What this task involves - For each line below that holds the word "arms", make a copy.

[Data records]
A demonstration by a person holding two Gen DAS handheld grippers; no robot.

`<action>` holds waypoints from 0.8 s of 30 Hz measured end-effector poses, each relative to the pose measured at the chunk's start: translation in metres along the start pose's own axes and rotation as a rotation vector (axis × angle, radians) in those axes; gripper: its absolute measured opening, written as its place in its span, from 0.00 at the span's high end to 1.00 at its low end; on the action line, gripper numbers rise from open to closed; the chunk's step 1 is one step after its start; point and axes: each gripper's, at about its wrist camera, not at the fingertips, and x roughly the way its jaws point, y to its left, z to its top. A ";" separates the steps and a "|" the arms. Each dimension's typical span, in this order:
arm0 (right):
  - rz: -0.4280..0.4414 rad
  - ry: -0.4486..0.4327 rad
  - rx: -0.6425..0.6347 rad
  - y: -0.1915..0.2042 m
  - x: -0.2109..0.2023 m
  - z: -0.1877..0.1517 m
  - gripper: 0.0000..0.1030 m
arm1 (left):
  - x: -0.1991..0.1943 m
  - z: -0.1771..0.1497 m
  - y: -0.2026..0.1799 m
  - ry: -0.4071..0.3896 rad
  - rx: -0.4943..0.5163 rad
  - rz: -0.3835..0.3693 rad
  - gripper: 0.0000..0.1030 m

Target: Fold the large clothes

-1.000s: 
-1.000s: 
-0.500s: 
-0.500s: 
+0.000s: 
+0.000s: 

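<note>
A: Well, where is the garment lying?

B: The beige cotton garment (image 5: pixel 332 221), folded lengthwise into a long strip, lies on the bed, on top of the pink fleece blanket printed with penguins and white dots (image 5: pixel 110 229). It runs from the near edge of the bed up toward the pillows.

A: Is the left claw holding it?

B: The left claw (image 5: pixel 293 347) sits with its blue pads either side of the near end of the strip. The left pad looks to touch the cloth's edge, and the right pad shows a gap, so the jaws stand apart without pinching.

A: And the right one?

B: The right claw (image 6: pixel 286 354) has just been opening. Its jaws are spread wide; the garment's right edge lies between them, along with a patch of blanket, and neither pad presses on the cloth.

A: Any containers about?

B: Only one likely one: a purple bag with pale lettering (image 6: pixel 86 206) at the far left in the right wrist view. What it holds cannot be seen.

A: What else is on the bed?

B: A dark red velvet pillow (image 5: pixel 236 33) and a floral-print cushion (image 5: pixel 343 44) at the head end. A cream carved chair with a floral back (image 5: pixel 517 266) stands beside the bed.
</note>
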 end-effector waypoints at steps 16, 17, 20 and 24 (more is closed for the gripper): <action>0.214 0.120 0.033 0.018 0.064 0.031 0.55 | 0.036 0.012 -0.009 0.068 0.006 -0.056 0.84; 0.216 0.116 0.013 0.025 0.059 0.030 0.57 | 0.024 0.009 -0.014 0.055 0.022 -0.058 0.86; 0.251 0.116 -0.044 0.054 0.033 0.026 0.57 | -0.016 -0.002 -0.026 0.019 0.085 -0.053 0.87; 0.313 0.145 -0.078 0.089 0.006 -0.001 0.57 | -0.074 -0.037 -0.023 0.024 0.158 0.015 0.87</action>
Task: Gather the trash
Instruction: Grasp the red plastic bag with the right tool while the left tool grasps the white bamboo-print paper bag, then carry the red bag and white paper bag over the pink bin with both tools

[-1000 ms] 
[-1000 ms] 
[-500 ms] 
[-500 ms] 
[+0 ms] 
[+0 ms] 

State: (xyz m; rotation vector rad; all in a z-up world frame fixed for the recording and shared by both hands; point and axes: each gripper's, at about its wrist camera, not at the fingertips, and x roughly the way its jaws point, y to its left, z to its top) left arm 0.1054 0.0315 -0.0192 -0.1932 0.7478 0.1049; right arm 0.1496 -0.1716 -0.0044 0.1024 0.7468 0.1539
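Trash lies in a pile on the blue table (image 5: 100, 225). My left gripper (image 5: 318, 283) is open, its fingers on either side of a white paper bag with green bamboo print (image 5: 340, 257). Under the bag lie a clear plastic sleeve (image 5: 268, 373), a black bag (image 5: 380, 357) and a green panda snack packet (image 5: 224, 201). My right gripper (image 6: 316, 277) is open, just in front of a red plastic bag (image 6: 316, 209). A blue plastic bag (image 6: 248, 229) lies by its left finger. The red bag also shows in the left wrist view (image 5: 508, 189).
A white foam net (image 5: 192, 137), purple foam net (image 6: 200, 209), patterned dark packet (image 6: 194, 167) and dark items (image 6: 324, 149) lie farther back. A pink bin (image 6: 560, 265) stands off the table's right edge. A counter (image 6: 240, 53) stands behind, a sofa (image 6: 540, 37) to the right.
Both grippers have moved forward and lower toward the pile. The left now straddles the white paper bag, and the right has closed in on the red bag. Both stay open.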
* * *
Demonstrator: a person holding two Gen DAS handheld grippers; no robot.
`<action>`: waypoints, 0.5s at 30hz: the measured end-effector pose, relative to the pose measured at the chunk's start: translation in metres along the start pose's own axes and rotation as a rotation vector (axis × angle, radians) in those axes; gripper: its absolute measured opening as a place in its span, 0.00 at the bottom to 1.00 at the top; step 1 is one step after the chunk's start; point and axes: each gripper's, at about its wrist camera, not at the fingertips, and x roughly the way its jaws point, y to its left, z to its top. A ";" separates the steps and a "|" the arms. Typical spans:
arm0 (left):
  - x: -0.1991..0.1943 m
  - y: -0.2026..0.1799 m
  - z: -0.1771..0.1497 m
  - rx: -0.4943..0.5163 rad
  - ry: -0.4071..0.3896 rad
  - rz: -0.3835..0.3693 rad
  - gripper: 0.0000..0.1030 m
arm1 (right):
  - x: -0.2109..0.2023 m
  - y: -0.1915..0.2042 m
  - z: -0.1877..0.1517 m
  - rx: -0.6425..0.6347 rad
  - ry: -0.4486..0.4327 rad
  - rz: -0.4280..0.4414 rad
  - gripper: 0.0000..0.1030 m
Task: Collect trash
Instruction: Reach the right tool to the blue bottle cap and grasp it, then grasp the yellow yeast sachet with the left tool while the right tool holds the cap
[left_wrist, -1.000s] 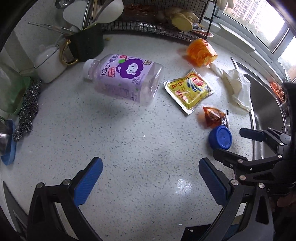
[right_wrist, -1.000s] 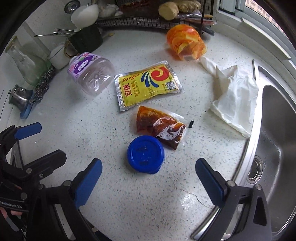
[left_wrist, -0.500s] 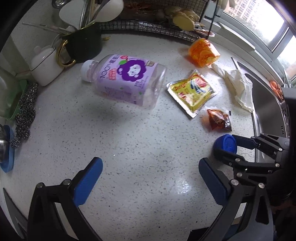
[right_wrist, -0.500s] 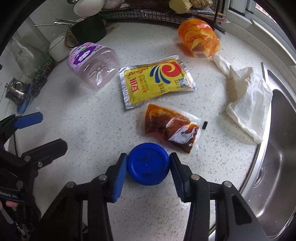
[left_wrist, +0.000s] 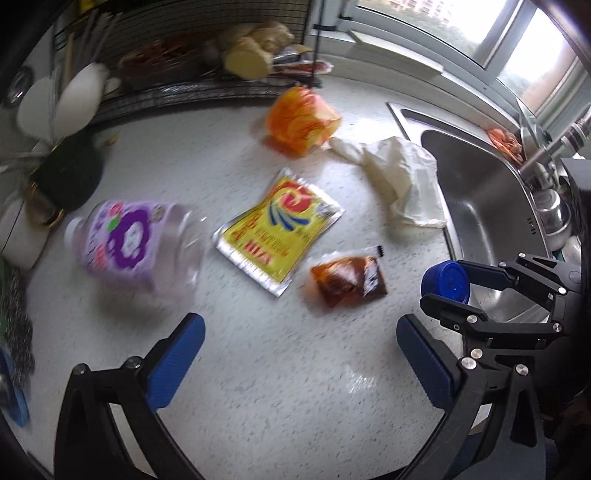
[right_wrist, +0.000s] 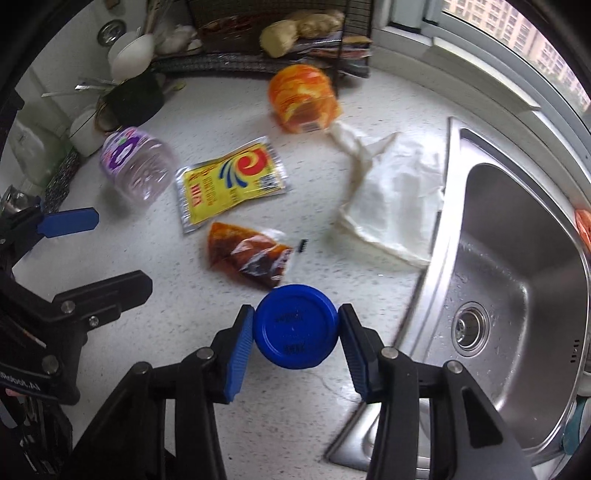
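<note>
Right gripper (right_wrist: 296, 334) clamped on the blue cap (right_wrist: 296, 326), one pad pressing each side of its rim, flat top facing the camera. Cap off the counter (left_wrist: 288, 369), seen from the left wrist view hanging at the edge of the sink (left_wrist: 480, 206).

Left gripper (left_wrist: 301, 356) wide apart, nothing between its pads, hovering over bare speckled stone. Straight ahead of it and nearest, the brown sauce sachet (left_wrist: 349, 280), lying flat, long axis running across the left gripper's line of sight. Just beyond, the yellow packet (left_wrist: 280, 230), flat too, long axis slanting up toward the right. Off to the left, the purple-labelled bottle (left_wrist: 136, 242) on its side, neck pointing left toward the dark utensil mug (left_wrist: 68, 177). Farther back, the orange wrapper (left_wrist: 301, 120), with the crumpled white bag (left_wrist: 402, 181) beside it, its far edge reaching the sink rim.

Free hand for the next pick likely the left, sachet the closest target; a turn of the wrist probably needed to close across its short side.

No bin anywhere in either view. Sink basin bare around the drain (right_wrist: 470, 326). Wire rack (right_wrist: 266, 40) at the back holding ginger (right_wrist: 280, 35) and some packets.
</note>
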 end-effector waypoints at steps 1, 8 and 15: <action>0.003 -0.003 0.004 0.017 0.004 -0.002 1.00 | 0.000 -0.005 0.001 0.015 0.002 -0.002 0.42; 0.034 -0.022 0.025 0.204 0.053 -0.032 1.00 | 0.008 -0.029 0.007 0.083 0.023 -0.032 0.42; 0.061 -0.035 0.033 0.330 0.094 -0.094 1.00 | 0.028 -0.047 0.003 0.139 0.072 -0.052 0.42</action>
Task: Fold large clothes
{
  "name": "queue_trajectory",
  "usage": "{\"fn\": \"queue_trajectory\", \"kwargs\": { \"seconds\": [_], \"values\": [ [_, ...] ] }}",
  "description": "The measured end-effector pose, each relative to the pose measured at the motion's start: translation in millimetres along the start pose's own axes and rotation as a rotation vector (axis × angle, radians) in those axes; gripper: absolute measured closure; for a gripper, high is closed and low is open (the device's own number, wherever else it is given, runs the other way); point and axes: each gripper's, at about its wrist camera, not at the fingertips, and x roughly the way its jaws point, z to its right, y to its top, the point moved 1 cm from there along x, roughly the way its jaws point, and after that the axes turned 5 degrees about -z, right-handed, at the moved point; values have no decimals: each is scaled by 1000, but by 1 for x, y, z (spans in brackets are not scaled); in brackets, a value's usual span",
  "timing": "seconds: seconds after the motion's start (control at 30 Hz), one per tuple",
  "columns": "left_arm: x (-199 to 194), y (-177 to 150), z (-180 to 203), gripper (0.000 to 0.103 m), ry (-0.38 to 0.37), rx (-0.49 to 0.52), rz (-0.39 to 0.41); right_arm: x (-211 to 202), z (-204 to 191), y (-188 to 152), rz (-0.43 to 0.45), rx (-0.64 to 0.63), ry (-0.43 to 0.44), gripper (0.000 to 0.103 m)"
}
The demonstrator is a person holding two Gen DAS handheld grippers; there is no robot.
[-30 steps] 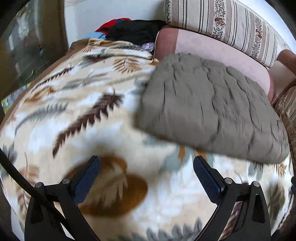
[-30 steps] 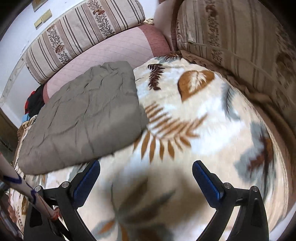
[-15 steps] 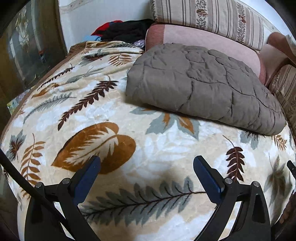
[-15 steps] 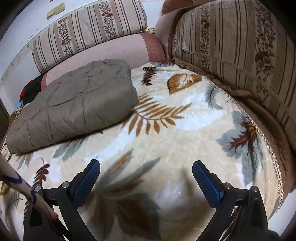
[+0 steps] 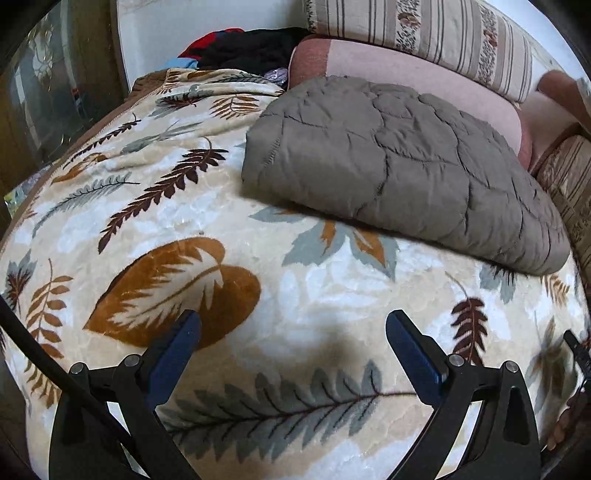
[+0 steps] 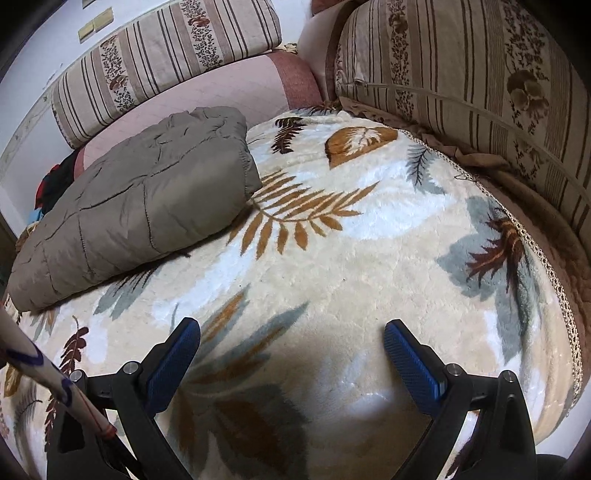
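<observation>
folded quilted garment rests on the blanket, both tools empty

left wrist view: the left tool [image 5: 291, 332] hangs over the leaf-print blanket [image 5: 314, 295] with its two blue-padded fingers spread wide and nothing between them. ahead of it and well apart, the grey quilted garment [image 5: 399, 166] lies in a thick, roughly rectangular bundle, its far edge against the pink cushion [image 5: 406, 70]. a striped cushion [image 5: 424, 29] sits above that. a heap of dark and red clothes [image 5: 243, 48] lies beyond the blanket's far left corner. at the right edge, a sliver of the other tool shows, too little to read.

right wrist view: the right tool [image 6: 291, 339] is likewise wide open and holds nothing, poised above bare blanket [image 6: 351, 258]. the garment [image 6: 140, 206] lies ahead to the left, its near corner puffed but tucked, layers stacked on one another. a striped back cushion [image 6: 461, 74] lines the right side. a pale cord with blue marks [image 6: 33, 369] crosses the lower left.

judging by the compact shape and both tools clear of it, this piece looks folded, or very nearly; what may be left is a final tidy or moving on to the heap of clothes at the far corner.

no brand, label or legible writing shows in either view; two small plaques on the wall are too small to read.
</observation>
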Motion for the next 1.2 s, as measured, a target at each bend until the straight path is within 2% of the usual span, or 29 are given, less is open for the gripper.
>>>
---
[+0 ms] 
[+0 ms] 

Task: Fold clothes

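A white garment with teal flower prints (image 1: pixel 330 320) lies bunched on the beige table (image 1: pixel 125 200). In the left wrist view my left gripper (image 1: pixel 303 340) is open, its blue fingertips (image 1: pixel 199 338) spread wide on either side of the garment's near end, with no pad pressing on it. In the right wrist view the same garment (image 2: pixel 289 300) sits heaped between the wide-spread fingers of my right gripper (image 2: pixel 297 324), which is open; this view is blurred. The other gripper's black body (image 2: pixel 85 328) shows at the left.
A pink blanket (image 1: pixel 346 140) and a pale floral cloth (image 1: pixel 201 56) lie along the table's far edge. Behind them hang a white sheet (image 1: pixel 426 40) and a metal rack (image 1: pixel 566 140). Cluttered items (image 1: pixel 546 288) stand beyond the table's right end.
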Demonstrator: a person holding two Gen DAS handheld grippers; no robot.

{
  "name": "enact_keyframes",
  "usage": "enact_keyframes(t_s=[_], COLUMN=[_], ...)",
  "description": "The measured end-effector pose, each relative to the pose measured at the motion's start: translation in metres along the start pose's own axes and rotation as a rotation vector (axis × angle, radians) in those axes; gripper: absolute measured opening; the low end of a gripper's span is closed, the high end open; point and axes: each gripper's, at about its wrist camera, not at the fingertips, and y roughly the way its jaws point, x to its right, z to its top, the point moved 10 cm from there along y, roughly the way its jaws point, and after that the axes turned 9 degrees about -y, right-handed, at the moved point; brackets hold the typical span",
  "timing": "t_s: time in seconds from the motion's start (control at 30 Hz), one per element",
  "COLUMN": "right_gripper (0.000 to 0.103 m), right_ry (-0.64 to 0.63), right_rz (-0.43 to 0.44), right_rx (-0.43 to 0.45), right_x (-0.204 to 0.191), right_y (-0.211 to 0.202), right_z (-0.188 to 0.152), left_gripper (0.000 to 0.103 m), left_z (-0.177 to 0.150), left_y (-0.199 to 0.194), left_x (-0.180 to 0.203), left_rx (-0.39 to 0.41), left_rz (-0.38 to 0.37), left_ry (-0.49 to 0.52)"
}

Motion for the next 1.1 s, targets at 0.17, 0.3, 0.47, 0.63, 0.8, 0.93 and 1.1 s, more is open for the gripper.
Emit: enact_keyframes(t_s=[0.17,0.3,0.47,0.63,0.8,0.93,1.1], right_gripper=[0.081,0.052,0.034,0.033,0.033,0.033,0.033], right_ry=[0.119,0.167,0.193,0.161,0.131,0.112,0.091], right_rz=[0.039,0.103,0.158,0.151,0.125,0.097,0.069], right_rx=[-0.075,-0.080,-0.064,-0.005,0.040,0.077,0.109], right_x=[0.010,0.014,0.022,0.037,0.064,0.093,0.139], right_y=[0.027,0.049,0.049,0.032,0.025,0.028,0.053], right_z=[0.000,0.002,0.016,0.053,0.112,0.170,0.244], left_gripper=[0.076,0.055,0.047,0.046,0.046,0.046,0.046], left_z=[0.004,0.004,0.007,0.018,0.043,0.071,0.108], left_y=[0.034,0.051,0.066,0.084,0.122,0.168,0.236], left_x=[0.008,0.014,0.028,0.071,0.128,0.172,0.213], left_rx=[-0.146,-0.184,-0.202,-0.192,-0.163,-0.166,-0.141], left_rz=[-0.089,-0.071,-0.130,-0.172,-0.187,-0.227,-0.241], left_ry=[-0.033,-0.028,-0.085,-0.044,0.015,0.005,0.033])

Response to this task -
`<action>` holds waypoints from 0.8 s of 30 Hz measured end-effector poses, each relative to the pose measured at the chunk's start: translation in metres along the start pose's own axes and rotation as a rotation vector (axis × angle, radians) in those axes; gripper: its absolute measured opening, written as its place in its span, from 0.00 at the span's high end to 1.00 at its low end; on the action line, gripper numbers rise from open to closed; the chunk's step 1 is one step after its start; point and axes: each gripper's, at about its wrist camera, not at the fingertips, and x roughly the way its jaws point, y to its left, z to its top. A ";" separates the steps and a "|" the arms. Each dimension's typical span, in this order:
`<action>`: waypoints, 0.5s at 30hz: the measured end-effector pose, relative to the pose measured at the chunk's start: translation in metres along the start pose's own axes and rotation as a rotation vector (axis × angle, radians) in those axes; gripper: its absolute measured opening as a place in its span, 0.00 at the bottom to 1.00 at the top; step 1 is one step after the chunk's start; point and axes: each gripper's, at about its wrist camera, not at the fingertips, and x roughly the way its jaws point, y to its left, z to its top. A ";" separates the steps and a "|" the arms. Typical spans:

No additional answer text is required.